• What you will do:
Could you copy exactly the lines below, beginning at the line with "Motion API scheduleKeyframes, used" and stopping after the line with "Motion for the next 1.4", with no pictures?

Extracted data entries
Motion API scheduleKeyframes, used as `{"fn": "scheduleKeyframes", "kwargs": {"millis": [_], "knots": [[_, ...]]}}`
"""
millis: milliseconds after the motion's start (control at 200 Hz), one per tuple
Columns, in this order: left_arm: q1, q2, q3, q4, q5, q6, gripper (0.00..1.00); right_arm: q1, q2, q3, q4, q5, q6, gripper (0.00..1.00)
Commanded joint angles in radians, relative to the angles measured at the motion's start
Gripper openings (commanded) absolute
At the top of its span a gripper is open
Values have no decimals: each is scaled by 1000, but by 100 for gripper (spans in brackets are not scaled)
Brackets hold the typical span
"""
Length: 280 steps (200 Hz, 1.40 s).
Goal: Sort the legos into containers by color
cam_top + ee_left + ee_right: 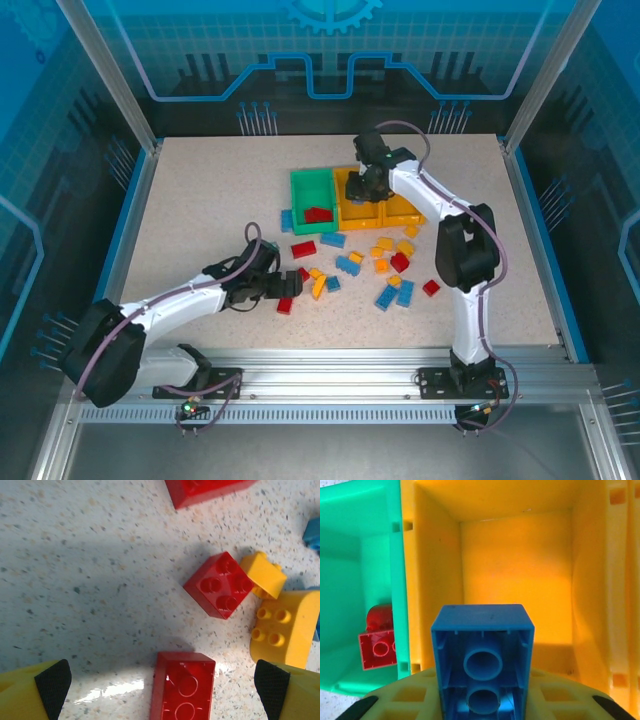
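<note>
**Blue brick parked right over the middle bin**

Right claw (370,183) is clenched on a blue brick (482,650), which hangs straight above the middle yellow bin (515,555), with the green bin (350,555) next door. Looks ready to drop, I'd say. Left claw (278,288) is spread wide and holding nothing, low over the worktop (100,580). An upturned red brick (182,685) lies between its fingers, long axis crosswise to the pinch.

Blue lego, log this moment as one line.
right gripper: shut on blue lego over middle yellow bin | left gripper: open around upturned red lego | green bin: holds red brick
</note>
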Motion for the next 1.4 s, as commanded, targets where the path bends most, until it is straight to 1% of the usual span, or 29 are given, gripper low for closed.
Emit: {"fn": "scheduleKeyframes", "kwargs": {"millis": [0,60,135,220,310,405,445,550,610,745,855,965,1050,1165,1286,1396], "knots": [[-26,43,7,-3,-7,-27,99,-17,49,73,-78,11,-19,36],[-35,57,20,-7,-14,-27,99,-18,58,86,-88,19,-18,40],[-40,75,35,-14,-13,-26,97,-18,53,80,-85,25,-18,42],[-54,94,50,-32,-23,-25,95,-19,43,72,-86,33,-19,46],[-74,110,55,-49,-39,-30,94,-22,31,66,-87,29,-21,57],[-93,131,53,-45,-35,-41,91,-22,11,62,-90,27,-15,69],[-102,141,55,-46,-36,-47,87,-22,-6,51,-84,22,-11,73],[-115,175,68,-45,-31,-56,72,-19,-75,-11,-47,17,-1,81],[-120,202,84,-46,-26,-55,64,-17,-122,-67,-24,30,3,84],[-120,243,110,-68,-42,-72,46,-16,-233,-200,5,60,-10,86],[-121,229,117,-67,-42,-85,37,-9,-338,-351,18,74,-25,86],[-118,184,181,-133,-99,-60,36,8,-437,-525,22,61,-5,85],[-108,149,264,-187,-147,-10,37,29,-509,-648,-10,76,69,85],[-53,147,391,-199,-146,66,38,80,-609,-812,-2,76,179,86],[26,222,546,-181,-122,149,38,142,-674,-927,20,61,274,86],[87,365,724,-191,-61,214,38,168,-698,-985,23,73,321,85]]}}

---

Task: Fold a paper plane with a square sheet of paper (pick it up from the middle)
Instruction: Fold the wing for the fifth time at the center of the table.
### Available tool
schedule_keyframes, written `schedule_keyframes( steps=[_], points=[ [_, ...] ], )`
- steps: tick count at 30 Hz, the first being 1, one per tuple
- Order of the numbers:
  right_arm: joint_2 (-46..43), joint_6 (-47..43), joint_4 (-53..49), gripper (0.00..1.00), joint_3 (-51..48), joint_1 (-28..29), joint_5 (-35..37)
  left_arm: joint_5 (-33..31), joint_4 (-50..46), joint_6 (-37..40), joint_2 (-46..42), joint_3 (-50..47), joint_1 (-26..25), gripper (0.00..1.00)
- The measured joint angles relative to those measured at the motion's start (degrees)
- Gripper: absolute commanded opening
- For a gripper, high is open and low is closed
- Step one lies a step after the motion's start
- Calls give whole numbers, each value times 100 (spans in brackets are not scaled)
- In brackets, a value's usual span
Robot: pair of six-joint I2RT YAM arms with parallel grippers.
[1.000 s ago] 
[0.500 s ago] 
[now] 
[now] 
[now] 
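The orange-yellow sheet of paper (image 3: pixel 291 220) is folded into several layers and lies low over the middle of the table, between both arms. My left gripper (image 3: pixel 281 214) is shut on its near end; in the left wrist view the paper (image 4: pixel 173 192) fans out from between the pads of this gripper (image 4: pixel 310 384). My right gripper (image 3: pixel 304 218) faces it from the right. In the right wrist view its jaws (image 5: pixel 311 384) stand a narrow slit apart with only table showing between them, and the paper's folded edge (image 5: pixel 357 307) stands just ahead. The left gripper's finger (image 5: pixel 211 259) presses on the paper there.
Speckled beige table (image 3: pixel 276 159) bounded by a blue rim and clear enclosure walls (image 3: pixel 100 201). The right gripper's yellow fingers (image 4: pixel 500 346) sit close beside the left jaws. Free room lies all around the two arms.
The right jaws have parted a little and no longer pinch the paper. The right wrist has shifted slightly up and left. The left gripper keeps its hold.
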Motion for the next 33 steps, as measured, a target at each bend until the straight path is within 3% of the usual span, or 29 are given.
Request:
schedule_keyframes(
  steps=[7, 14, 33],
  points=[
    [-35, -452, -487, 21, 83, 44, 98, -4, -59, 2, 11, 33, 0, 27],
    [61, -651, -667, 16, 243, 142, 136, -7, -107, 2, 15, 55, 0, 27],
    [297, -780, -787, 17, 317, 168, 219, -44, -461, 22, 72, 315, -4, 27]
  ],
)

• Written answer:
Motion API scheduleKeyframes, used as `{"fn": "scheduleKeyframes", "kwargs": {"millis": [_], "knots": [[_, ...]]}}`
"""
millis: milliseconds after the motion's start (control at 200 Hz), one per tuple
Columns, in this order: left_arm: q1, q2, q3, q4, q5, q6, gripper (0.00..1.00); right_arm: q1, q2, q3, q4, q5, q6, gripper (0.00..1.00)
Commanded joint angles in radians, relative to the angles measured at the motion's start
Gripper openings (commanded) absolute
At the top of its span a gripper is open
Values have no decimals: each is scaled by 1000, but by 100 for gripper (spans in brackets are not scaled)
Brackets hold the typical span
"""
Length: 280 steps (200 Hz, 1.40 s).
Goal: Sort the legos into containers by color
cam_top + ee_left + ee_right: 
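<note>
**Blue brick parked right over the middle bin**

Right claw (370,183) is clenched on a blue brick (482,650), which hangs straight above the middle yellow bin (515,555), with the green bin (350,555) next door. Looks ready to drop, I'd say. Left claw (278,288) is spread wide and holding nothing, low over the worktop (100,580). An upturned red brick (182,685) lies between its fingers, long axis crosswise to the pinch.

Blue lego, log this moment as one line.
right gripper: shut on blue lego over middle yellow bin | left gripper: open around upturned red lego | green bin: holds red brick
</note>
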Motion for the next 1.4 s, as commanded, targets where the path bends most, until it is straight to 1% of the usual span, or 29 are given, gripper low for closed.

This exercise is now fully answered.